Copy, from the listing, every line in which the string "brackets" is present.
[Start of section]
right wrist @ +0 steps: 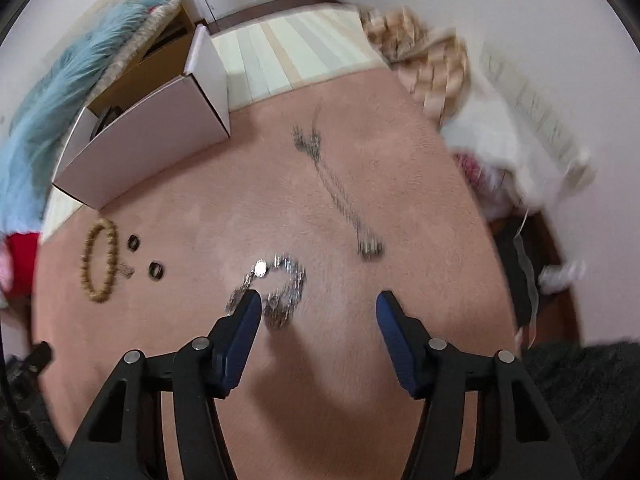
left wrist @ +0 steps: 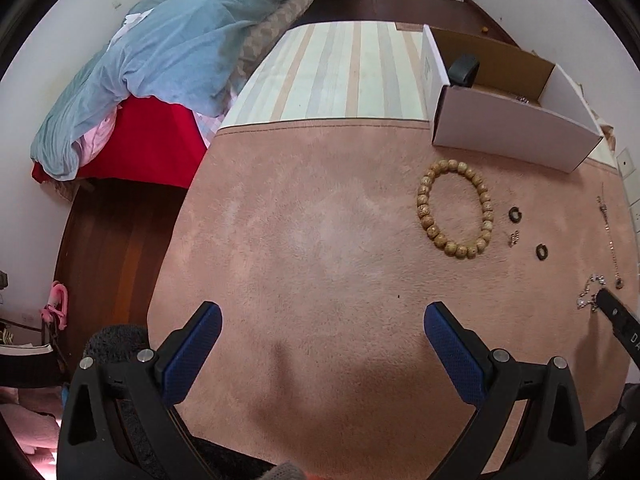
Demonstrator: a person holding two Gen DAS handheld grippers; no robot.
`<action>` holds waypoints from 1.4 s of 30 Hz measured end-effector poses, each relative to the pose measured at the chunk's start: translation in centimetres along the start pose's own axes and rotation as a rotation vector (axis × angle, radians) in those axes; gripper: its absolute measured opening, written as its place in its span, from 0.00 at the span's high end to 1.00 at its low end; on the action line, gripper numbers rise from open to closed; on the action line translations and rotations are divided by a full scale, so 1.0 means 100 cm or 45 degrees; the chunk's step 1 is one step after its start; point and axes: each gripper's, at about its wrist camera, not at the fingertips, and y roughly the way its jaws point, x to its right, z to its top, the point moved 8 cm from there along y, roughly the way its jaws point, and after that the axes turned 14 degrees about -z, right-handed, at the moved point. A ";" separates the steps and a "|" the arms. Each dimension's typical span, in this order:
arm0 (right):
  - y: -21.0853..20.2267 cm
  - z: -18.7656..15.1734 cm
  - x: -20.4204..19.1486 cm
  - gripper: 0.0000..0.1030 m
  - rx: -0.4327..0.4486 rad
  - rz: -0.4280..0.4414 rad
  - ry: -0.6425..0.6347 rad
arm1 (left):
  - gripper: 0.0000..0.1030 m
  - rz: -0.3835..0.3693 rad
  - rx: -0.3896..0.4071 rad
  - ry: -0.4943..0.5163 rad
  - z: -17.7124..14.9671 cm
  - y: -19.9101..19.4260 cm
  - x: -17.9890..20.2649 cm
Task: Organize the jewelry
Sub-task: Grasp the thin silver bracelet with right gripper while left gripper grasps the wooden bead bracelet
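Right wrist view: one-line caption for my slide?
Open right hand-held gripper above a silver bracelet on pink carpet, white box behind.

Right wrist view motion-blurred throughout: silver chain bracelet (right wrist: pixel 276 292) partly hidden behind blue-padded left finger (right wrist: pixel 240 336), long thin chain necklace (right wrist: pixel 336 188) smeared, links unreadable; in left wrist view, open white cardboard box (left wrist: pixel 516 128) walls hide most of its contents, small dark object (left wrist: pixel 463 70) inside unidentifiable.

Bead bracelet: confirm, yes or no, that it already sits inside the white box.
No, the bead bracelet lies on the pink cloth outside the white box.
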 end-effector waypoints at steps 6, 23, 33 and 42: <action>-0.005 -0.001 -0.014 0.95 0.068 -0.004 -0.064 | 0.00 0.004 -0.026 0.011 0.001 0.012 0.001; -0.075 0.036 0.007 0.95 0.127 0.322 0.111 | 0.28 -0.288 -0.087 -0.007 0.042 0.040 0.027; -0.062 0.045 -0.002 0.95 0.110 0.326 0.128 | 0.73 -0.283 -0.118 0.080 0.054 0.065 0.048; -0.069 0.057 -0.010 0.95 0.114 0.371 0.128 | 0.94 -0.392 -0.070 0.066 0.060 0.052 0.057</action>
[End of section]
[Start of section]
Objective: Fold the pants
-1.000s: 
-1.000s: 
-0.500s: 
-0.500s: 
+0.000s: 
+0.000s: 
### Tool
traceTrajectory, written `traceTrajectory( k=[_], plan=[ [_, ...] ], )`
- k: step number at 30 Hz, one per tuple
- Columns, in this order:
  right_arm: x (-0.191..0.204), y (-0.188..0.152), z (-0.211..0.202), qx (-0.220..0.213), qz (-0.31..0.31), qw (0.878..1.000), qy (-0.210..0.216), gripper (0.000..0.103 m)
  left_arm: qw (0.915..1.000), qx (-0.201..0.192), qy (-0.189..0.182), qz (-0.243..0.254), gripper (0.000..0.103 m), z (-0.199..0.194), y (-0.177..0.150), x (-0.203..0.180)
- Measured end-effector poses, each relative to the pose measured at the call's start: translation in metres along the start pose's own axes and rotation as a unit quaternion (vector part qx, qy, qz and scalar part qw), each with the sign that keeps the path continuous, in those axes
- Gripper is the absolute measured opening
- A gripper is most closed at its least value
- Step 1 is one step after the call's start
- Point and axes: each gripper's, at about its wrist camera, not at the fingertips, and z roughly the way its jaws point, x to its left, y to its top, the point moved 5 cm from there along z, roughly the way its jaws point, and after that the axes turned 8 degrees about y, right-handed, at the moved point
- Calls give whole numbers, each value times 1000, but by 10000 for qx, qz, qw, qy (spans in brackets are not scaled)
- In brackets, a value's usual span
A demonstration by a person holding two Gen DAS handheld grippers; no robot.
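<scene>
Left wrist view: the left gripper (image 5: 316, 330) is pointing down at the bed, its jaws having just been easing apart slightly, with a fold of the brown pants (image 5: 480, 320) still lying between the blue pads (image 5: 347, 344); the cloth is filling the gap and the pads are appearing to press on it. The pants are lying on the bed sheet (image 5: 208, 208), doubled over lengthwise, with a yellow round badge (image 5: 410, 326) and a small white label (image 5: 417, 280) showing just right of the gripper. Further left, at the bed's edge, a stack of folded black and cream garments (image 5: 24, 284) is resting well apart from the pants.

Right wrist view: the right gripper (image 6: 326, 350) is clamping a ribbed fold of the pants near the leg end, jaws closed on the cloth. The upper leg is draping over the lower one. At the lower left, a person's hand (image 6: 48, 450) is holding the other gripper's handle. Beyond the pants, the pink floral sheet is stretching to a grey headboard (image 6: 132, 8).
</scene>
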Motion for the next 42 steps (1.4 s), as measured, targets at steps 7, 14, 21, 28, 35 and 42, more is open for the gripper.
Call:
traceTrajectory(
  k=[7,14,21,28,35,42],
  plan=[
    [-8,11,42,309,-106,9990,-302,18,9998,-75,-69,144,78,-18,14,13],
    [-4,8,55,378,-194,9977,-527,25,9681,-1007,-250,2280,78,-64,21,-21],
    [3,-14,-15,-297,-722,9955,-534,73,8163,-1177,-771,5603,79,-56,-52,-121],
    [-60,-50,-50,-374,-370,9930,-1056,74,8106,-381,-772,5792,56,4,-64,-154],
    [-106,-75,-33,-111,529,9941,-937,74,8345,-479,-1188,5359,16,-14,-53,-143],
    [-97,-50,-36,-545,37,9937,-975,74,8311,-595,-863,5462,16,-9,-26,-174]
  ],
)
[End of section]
- _Output for this task_
- Calls give whole numbers, each value times 1000, but by 10000 for qx, qz, qw, qy (spans in brackets are not scaled)
- In brackets, a value's usual span

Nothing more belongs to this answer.